Harward T R, Wickbom I G, Otis S M, Bernstein E F, Dilley R B
Am J Surg. 1984 Jul;148(1):43-50. doi: 10.1016/0002-9610(84)90287-3.
Retrospectively, 51 patients who related two or more signs or symptoms of vertebrobasilar insufficiency and possessed concomitant carotid arterial disease were identified. The patient population was separated into two groups based on the presence or absence of an angiographically visualized posterior communicating artery during selective carotid artery injection. All patients had undergone unilateral or staged bilateral carotid endarterectomy. Comparison of postoperative clinical outcome with intracerebral angiographic findings exhibited statistically significant improvement in favor of those patients with at least one visualized posterior communicating artery.

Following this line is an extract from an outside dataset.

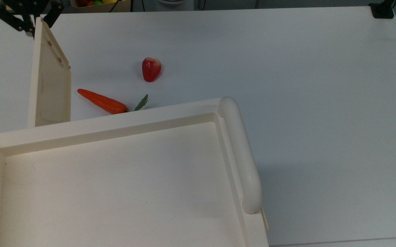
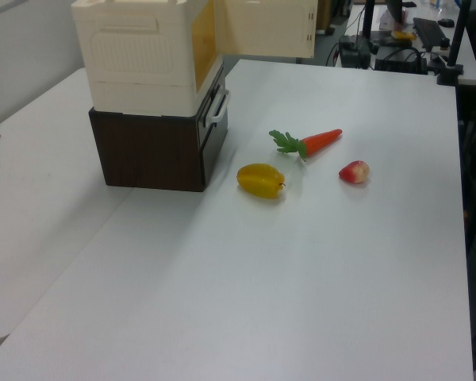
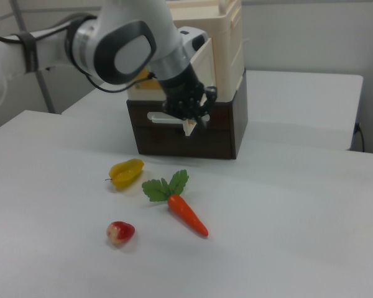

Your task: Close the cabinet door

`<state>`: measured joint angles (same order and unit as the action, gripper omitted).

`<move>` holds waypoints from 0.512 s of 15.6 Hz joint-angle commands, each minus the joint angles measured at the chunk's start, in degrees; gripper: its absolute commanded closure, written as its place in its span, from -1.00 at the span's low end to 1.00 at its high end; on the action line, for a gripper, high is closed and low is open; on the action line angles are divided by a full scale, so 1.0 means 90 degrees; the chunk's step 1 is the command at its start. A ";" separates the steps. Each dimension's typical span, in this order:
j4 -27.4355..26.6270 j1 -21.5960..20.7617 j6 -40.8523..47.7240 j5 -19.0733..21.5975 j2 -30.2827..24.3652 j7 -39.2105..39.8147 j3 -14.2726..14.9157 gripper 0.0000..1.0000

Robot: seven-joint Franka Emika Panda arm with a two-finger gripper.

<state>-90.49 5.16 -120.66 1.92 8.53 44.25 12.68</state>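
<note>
1. The cabinet door [image 1: 48, 85] is standing wide open, swung out from the cabinet's [image 2: 155, 87] front at the top view's left.
2. The gripper [image 1: 29, 17] is sitting at the door's far free edge, fingers spread, one on each side of the panel.
3. The carrot [image 1: 101, 101], red fruit [image 1: 151, 69] and yellow fruit [image 2: 260, 180] are lying apart on the white table [image 1: 287, 68].
</note>
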 commanded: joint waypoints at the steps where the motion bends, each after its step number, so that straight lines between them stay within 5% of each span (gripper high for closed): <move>1: 0.0152 0.0130 -0.1063 0.0167 0.0447 0.0415 0.0016 0.91; 8: 0.0103 -0.0006 -0.1965 0.1025 0.0663 0.0913 -0.0178 0.88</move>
<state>-90.11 5.93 -137.74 7.50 14.55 49.13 12.23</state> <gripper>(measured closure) 0.938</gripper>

There was a greater likelihood of severe vertebral artery stenosis in those patients whose symptoms were not relieved by carotid endarterectomy.
回顾性研究发现,51例患者出现了两个或更多椎基底动脉供血不足的体征或症状,且伴有颈动脉疾病。根据选择性颈动脉注射造影时是否存在血管造影可见的后交通动脉,将患者人群分为两组。所有患者均接受了单侧或分期双侧颈动脉内膜切除术。将术后临床结果与脑内血管造影结果进行比较,结果显示,至少有一条可见后交通动脉的患者在统计学上有显著改善。那些症状未通过颈动脉内膜切除术缓解的患者,发生严重椎动脉狭窄的可能性更大。